Questo articolo costituiva un corpo unico insieme con quello sull’incoerenza; li ho separati per una maggior facilità di lettura.

NO!Nel preambolo sull’incoerenza ho introdotto l’importanza di mantenere un atteggiamento coerente nei confronti del bambino; vediamo quindi oggi perché se diciamo NO a un bambino, quel NO deve restare un NO. Premetto che esiste solo un’eccezione a questa regola (vedremo più avanti), ma è bene ricordare che un NO che diventa sì produce due effetti pericolosi, uno diseducativo, l’altro psichico:

  1. come per il capriccio, il bambino capisce immediatamente che, tutto sommato, la regola è aggirabile: basta insistere o piagnucolare e tutto si ottiene (ciò che però nella vita reale non capita quasi mai);

  2. il bambino rimane spiazzato dall’assenza di riferimenti, dalla carenza del ruolo genitoriale, e, alla lunga, può diventare insicuro, aggressivo e insomma manifestare un comportamento poco equilibrato.

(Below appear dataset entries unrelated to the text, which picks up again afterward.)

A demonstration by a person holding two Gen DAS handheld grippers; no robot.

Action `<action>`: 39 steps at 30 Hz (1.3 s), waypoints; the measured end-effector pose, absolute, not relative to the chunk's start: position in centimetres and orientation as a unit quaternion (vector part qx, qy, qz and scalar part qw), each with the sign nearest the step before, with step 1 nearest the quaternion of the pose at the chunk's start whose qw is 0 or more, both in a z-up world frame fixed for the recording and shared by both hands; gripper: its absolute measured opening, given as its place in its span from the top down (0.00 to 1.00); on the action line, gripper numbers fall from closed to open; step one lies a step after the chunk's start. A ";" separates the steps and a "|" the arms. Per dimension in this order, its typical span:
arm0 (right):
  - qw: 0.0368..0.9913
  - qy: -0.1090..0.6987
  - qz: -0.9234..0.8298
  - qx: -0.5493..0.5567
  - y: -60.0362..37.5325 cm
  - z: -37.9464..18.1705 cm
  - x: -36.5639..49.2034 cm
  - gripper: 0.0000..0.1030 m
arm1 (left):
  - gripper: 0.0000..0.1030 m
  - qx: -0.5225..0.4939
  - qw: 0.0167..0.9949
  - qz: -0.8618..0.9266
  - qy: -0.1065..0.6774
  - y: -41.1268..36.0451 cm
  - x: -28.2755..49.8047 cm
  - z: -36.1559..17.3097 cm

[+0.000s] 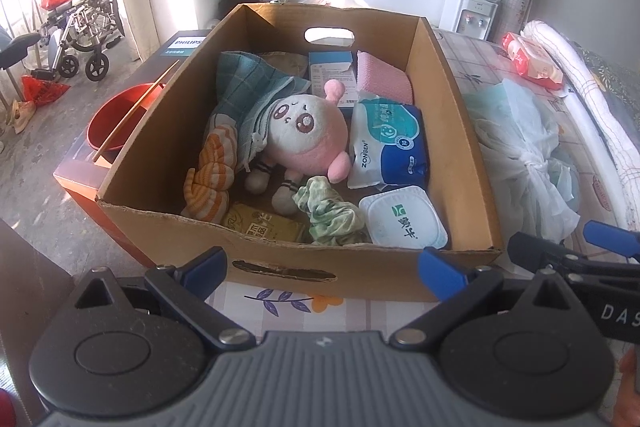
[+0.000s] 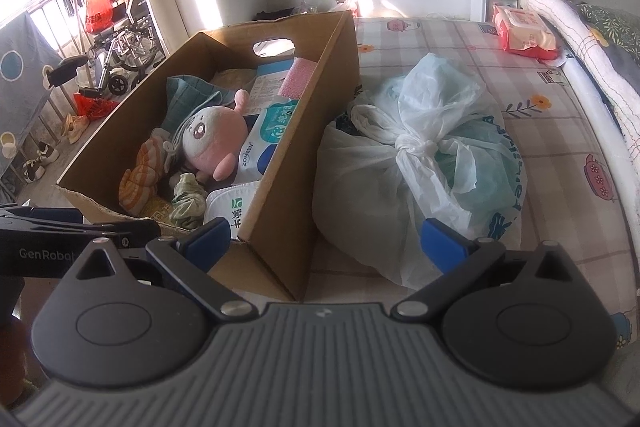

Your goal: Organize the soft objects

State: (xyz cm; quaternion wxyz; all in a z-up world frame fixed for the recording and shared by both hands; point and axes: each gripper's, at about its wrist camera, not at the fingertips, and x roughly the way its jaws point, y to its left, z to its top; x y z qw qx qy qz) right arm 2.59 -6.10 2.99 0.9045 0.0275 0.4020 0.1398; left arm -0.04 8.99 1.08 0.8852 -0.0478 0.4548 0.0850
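A cardboard box (image 1: 460,115) sits on the bed, and in the right wrist view the box (image 2: 312,115) lies left of centre. Inside lie a pink plush toy (image 1: 308,135) (image 2: 218,139), a teal checked cloth (image 1: 248,87), an orange striped cloth (image 1: 212,179), a green crumpled cloth (image 1: 328,211), a wet-wipes pack (image 1: 390,147), a pink sponge (image 1: 382,77) and a white tub (image 1: 402,221). My left gripper (image 1: 326,267) stands open just before the box's near wall, holding nothing. My right gripper (image 2: 326,237) is open too, between the box corner and a knotted plastic bag (image 2: 420,163).
The bed sheet (image 2: 440,39) is checked with flower prints. A red tissue pack (image 2: 524,35) and a rolled white quilt (image 2: 580,39) lie at the far right. A red basin (image 1: 116,119) rests on a carton left of the box. A wheelchair (image 1: 80,27) stands by the window.
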 end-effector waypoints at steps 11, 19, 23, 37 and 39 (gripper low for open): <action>0.902 0.408 0.139 0.027 -6.3 2.6 2.9 0.01 | 0.01 -0.041 0.884 0.090 0.457 8.8 0.1 1.0; 0.899 0.414 0.139 0.026 -6.3 2.3 3.2 0.01 | 0.02 -0.040 0.881 0.092 0.462 8.8 0.3 0.7; 0.899 0.415 0.139 0.025 -6.2 2.2 3.3 0.01 | 0.02 -0.041 0.880 0.092 0.464 8.8 0.4 0.6; 0.897 0.418 0.139 0.026 -6.2 2.0 3.4 0.01 | 0.02 -0.042 0.879 0.092 0.467 8.9 0.4 0.4; 0.897 0.418 0.139 0.025 -6.2 2.0 3.4 0.01 | 0.02 -0.042 0.879 0.093 0.467 8.8 0.4 0.4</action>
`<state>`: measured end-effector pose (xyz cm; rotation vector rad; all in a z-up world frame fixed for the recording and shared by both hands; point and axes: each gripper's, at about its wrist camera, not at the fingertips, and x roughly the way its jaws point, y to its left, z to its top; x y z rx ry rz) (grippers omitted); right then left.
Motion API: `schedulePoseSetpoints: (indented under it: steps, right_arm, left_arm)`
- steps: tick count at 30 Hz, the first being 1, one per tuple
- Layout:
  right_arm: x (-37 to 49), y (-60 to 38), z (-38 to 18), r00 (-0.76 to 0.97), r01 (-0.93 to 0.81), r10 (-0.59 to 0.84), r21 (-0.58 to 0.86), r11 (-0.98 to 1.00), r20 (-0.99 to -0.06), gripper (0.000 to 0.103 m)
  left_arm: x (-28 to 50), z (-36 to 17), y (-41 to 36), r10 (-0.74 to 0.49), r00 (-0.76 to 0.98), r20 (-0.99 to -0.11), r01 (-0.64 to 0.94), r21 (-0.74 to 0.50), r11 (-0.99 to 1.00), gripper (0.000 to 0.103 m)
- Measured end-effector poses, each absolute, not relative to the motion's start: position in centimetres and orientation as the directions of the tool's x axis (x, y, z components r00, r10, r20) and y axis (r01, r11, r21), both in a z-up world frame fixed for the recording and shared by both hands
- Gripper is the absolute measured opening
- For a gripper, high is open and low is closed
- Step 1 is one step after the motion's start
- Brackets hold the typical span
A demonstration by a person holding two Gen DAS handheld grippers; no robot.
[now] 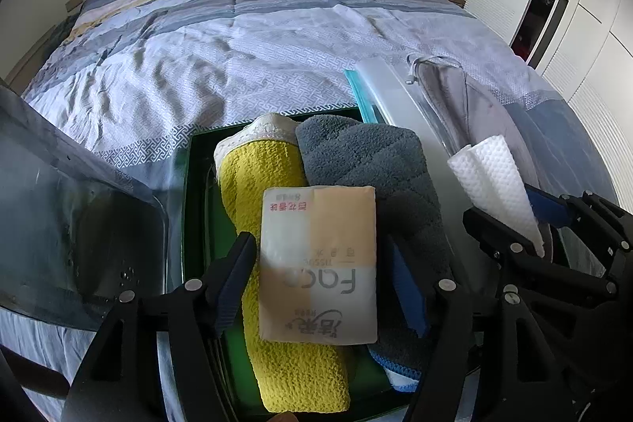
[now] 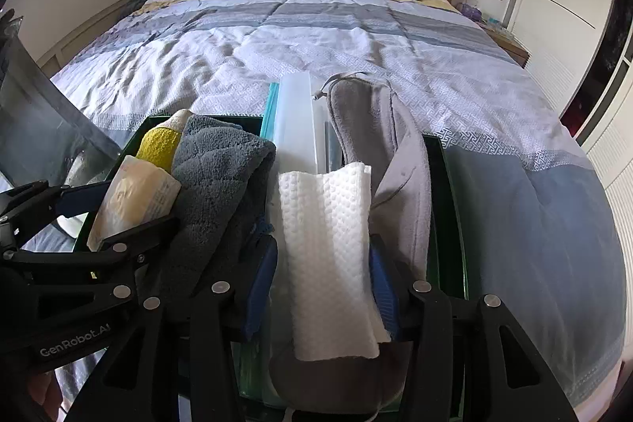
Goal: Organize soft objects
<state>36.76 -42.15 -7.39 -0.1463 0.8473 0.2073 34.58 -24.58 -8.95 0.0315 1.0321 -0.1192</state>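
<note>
Left gripper open around tissue pack – pads not squeezing – atop yellow towel in green box. Right gripper open around white paper towel, beside grey towel.

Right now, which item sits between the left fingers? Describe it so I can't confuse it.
On the bed, find the dark green bin at its near end. On top of the yellow knit cloth and beside the grey plush towel lies the tissue pack, the only flat, printed plastic packet, peach and white.
</note>
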Motion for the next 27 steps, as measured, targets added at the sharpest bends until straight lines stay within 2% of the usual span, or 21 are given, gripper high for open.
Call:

Poiché il NO deve rimanere NO, invito a rileggere l’articolo sui NO senza alternativa, in cui ho descritto nel dettaglio come e perché bisogna sottoporre il nostro bambino al confronto col prezioso monosillabo.

Dicevo, se ci accorgiamo di aver commesso un errore nell’imporre un NO, davanti a noi si sviluppano solo due strade: o lo facciamo rispettare comunque e la volta successiva prestiamo maggiore attenzione, oppure ammettiamo serenamente: “Ti chiedo scusa, [1] mi sono sbagliato: avevo capito che volevi fare questo e invece tu vuoi fare quest’altro.” Attenzione: la seconda soluzione è valida per i bambini più grandi (dai 4-5 anni), cui possiamo fornire una spiegazione verbale logica, che però dev’essere esauriente e comprensibile dal bambino, altrimenti è meglio mantenere il NO senza spiegazioni. Per i più piccoli (fino ai 3-4 anni), che confondono realtà e fantasia, e agiscono d’impulso guidati dall’istinto della curiosità, è meglio attenersi alla prima soluzione, senza troppe spiegazioni né sensi di colpa.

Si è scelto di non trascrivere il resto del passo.